I Pay £1,240 For My Brooklyn Apartment—Here's What It Looks Like

produced by Christina Dun; edited by Daniel Huerta; appearance by Rayne Schloss.
In Refinery29's Sweet Digs, we take a look inside the sometimes small, sometimes spacious homes of millennial women. Today, 26-year-old Rayne Schloss shows off her one-bedroom in Brooklyn.
When Rayne Schloss decided to move back to Brooklyn from Virginia, she realised signing an apartment from afar was going to be a challenge. "I didn't see the apartment in person when I signed the lease," she says. "I was coming to New York every week to see apartments, but for this one I had to send my best friend, and she Facetimed me."
Even through the phone, Schloss could see that she'd love the apartment. "It was really bright, and I wanted wood floors, and it was in my price point," she says. So she signed it, site unseen, and prepared her big move.
Luckily, the 26-year-old knew a thing about moving on a budget. Growing up, she invested money in secondhand high-end pieces, which she learned she could eventually sell at a higher price. To furnish her new New York home, for example, she sold a secondhand Goyard bag for roughly $1,300 (£1,030). The experience inspired her blog Broke in Brooklyn, where she writes about finding deals and navigating New York on a budget. "I'm searching for Celine and Chanel and Louis Vuitton at really discounted prices," she says, a skill she learned while shopping with her mother.
The fashion influence comes through in her home, too (it helps that she works at a high-end online interior shop). In one corner, there's Louis Vuitton and Chanel. In another, Supreme and Celine. And her art pieces also come courtesy of her background in Brooklyn. "I grew up influenced by streetwear, which was influenced by Japanese fashion when I was in high school, and those elements stayed with me," she says. Read on to learn more about her style.
How would you describe your style?
A mix of Midcentury modern with a little bit of contemporary pop art vibes. Being a kid from Brooklyn has stayed with me. So it's that juxtaposition of my style now and having those streetwear elements on my wall that I love.
Where do you shop for home decor/furniture?
I would say Ikea is huge, Target is number one. Target has the best options, and I wish I could stop myself from going there as much as I do. CB2 is really good for brassware and small pieces. And then I would say Wayfair because they have good variety and they have a lot of dupes of well-known designs.
How has your job at an interior furniture site influenced your style?

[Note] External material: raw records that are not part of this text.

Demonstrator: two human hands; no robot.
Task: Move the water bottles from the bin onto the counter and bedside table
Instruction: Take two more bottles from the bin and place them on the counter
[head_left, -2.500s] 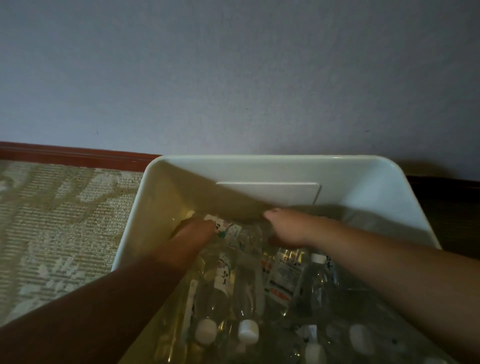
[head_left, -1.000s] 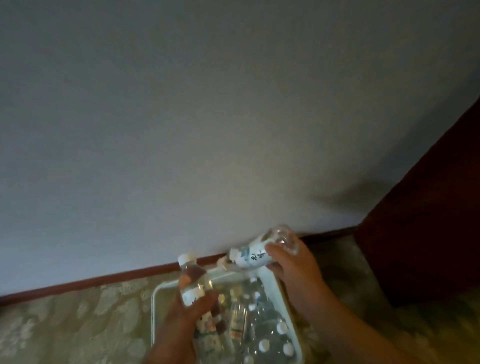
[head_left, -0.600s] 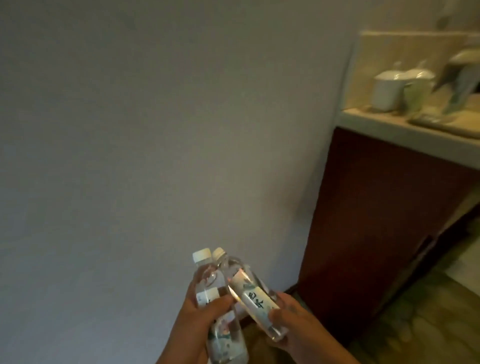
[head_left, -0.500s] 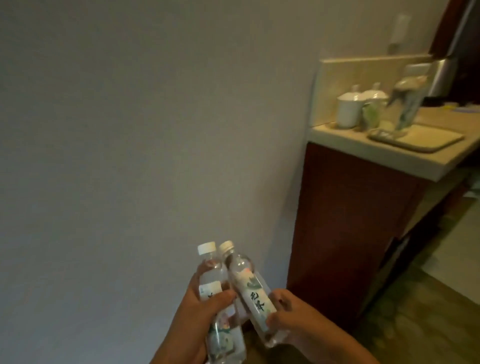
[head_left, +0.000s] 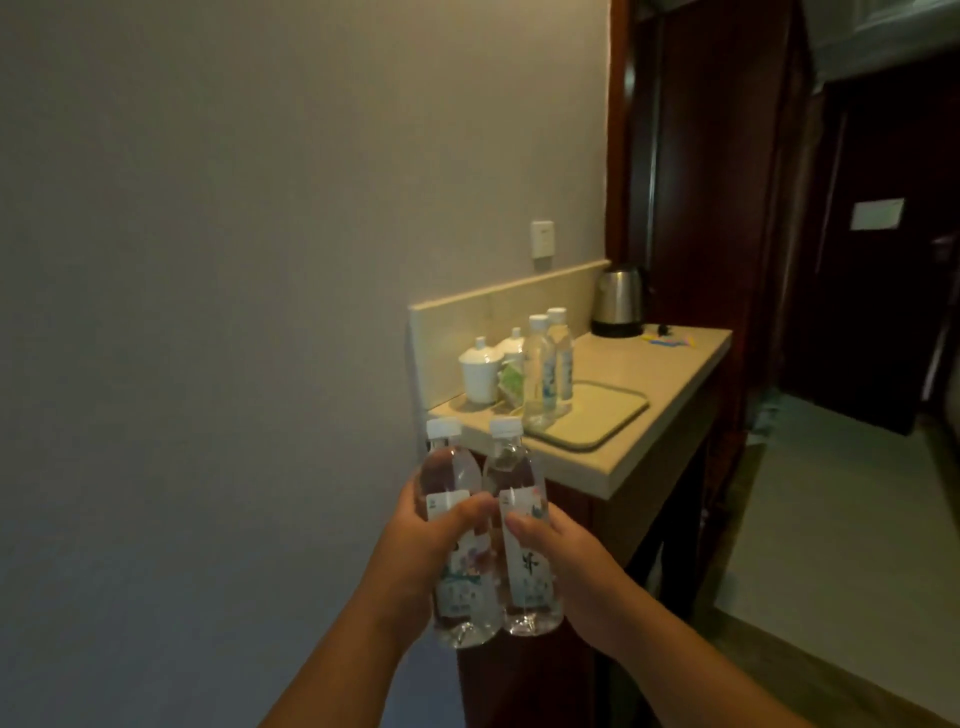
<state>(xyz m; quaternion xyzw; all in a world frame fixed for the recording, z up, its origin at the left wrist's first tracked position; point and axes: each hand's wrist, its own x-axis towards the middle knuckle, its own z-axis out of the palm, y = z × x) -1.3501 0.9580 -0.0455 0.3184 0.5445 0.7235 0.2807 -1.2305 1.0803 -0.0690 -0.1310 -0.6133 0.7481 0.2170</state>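
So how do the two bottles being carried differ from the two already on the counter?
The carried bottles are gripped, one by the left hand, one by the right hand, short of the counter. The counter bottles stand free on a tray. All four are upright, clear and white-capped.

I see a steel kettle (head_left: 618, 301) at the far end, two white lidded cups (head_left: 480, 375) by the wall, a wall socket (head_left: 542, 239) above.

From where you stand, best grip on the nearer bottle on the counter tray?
Probably the labelled mid-body of the nearer bottle, taken by a hand from the open front right. It stands upright on the tray, with the second bottle close behind and the lidded cups to its left, so those sides look crowded.
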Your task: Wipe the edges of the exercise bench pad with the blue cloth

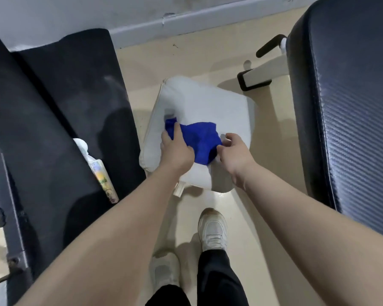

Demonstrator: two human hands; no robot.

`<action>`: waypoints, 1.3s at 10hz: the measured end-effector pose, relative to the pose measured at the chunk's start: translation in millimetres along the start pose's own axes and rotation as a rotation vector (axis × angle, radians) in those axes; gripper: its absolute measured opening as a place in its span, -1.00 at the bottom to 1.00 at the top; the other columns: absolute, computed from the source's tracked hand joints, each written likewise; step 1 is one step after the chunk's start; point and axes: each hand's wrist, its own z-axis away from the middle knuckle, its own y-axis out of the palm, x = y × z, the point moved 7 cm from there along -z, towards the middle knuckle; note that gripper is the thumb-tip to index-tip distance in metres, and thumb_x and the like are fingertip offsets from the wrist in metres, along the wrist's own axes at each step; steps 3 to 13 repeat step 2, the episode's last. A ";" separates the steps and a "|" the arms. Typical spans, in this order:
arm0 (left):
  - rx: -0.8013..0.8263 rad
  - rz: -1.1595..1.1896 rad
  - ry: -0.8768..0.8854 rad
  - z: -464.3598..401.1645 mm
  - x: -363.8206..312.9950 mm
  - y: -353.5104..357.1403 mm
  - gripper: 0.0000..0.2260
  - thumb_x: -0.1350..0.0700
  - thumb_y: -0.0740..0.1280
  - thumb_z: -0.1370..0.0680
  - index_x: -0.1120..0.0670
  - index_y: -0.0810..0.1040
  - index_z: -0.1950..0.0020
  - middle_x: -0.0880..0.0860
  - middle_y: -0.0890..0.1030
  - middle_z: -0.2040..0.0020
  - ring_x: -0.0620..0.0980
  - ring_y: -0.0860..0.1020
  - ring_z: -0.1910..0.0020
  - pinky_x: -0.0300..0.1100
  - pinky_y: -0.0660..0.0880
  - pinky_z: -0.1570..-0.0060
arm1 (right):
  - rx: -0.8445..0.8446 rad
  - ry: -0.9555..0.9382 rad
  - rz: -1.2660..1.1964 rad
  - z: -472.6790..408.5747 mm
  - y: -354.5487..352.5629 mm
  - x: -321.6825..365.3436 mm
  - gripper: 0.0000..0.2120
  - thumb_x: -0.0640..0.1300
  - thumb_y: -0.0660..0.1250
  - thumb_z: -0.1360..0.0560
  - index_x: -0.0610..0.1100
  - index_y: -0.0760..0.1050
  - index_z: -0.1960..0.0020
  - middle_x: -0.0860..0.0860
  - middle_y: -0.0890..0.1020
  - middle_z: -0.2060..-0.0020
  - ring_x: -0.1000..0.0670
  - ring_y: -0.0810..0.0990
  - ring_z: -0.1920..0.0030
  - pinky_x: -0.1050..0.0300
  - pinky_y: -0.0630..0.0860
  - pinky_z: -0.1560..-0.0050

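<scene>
White bench pad: square cushion with piped seams, centre of view, low over a beige floor, a white bracket showing under its near edge. Blue cloth: crumpled, lying on the near half of the pad, between the two hands. Left hand: on the cloth's left end, fingers curled and gripping a fold near the pad's left edge. Right hand: at the cloth's right end, thumb and fingers bent round its edge in a pinch (contact partly hidden by the knuckles). Black padded bench: fills the left side, close beside the pad, its dark metal frame at the far left. Spray bottle: white-topped, printed label, lying against the black bench's right edge, just left of the left forearm. Dark blue textured bench pad: fills the right side, well apart from the cloth. White frame foot with black end cap: on the floor between the white pad and the blue bench. Grey wall and skirting: beyond. White shoes and dark trouser legs: bottom centre, under the forearms
</scene>
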 end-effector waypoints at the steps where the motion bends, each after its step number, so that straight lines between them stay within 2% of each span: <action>1: 0.032 -0.095 0.010 12.1 1.0 7.7 -0.33 0.23 0.14 -0.57 -0.02 -0.16 -0.56 0.06 -0.31 -0.55 0.12 -0.03 -0.54 -0.11 0.16 -0.44 | -0.069 0.017 0.089 3.3 -19.4 -1.7 -0.52 -0.30 0.06 -0.53 -0.09 0.22 -0.43 -0.02 0.46 -0.21 -0.10 0.49 -0.14 0.07 0.43 -0.15; 2: 0.015 -0.245 0.026 36.5 1.9 -13.8 -0.35 0.23 0.12 -0.57 -0.01 -0.14 -0.57 0.16 -0.17 -0.56 0.17 0.00 -0.54 -0.05 0.19 -0.40 | -0.051 0.007 0.157 36.8 -33.7 11.0 -0.65 -0.30 0.10 -0.51 -0.14 0.38 -0.27 -0.05 0.53 -0.15 -0.10 0.52 -0.15 0.03 0.46 -0.22; 13: 0.015 -0.245 0.026 36.5 1.9 -13.8 -0.35 0.23 0.12 -0.57 -0.01 -0.14 -0.57 0.16 -0.17 -0.56 0.17 0.00 -0.54 -0.05 0.19 -0.40 | -0.051 0.007 0.157 36.8 -33.7 11.0 -0.65 -0.30 0.10 -0.51 -0.14 0.38 -0.27 -0.05 0.53 -0.15 -0.10 0.52 -0.15 0.03 0.46 -0.22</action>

It’s definitely influenced my eye for sure, especially when I am looking at styles that can translate well into a lower price point. I look for timeless styles that I think work well in every space. That’s one thing I learned: There are a lot of classic styles reproduced over and over and over again.
What are your tricks for shopping for dupes?

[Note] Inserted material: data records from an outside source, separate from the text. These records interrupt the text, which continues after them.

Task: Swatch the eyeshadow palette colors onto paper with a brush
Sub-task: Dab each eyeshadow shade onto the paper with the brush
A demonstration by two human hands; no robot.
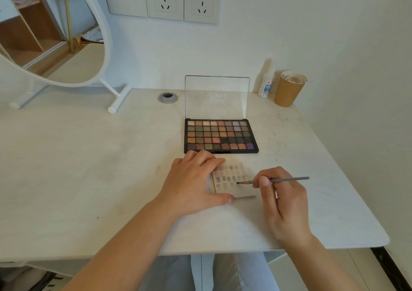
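Note:
An open black eyeshadow palette (220, 135) with several rows of colored pans lies on the white desk, its clear lid standing upright behind it. Just in front of it a small sheet of paper (234, 179) carries rows of smudged swatches. My left hand (194, 183) lies flat on the paper's left edge, fingers spread, pinning it down. My right hand (281, 201) pinches a thin grey brush (274, 181) held nearly level, its dark tip touching the paper beside the middle row of swatches.
A brown paper cup (288, 90) and a small white bottle (266, 83) stand at the back right against the wall. A round white-framed mirror (55, 34) on a stand occupies the back left. A cable grommet (167, 97) sits behind the palette. The desk edge (223, 251) runs near my forearms.

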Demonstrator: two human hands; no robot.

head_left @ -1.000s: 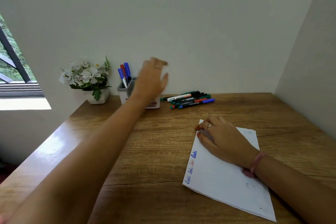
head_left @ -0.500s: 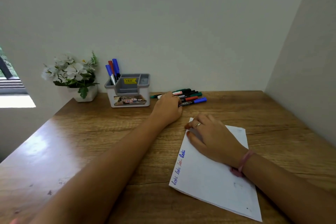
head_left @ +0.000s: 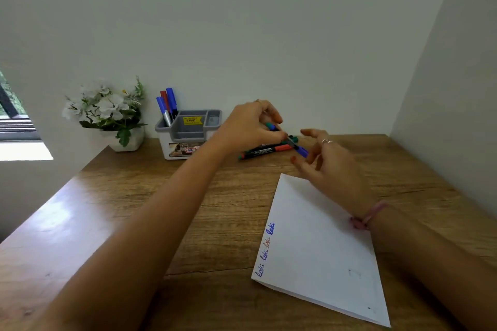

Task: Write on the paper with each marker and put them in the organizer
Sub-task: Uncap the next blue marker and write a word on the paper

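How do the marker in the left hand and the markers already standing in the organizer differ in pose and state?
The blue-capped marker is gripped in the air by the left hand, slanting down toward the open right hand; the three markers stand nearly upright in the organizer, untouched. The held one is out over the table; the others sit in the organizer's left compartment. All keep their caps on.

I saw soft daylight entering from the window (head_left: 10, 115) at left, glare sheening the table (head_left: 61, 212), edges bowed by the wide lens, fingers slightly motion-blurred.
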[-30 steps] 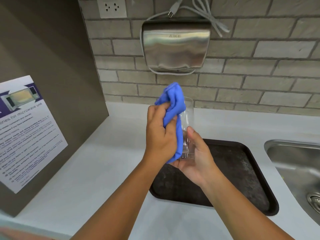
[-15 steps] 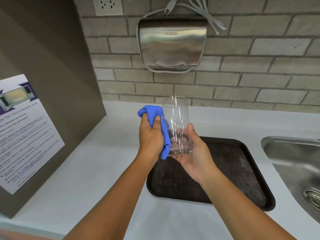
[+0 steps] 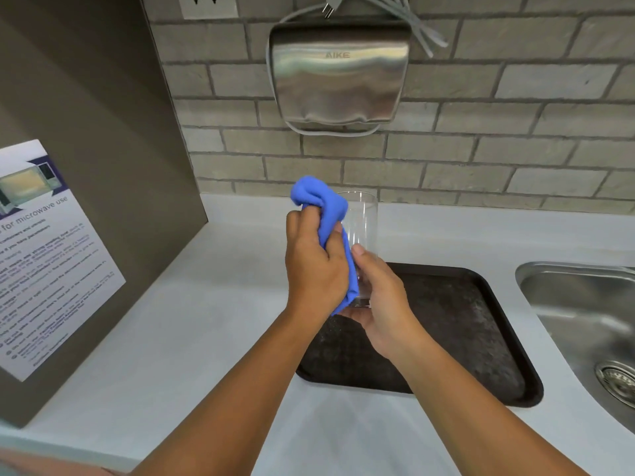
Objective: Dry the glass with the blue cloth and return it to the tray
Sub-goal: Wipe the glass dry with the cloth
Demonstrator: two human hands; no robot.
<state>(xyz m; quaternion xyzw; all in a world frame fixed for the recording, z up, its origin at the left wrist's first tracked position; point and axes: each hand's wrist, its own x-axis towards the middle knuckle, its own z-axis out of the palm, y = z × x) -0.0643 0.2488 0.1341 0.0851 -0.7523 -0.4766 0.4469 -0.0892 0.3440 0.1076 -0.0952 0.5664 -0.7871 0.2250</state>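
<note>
We stood at a pale countertop (image 3: 178, 324) under a grey brick wall (image 3: 515, 132) bearing a steel dryer (image 3: 338, 73) and socket (image 3: 208, 5); a steel sink (image 3: 584, 304) lay right, a brown panel (image 3: 103, 132) with a microwave notice (image 3: 48, 255) left.

Blue cloth (image 3: 326, 228): raised from beside the lower wall of the glass (image 3: 360, 231) to its rim since half a second ago, bunched top above left hand (image 3: 314, 269); glass's left side covered again.
</note>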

Pay attention to the materials and the weight. I think that’s really important. If it’s heavier, generally, it’s better. That means they’re using solid pieces of wood instead of plywood and that will tell you if something is going to hold up well. Buying furniture online is always a risk, so ask as many questions about the piece as you can. Most places let you call someone or email someone, because the return process is such a pain. But pay attention to materials because you don’t want bedbugs. I’m scared of bringing anything to my apartment that costs a lot to fix, and anything that can hold bed bugs. It happened to a friend of mine. She picked up a piece of sidewalk furniture that was really nice, got bed bugs, and it took months to get it resolved.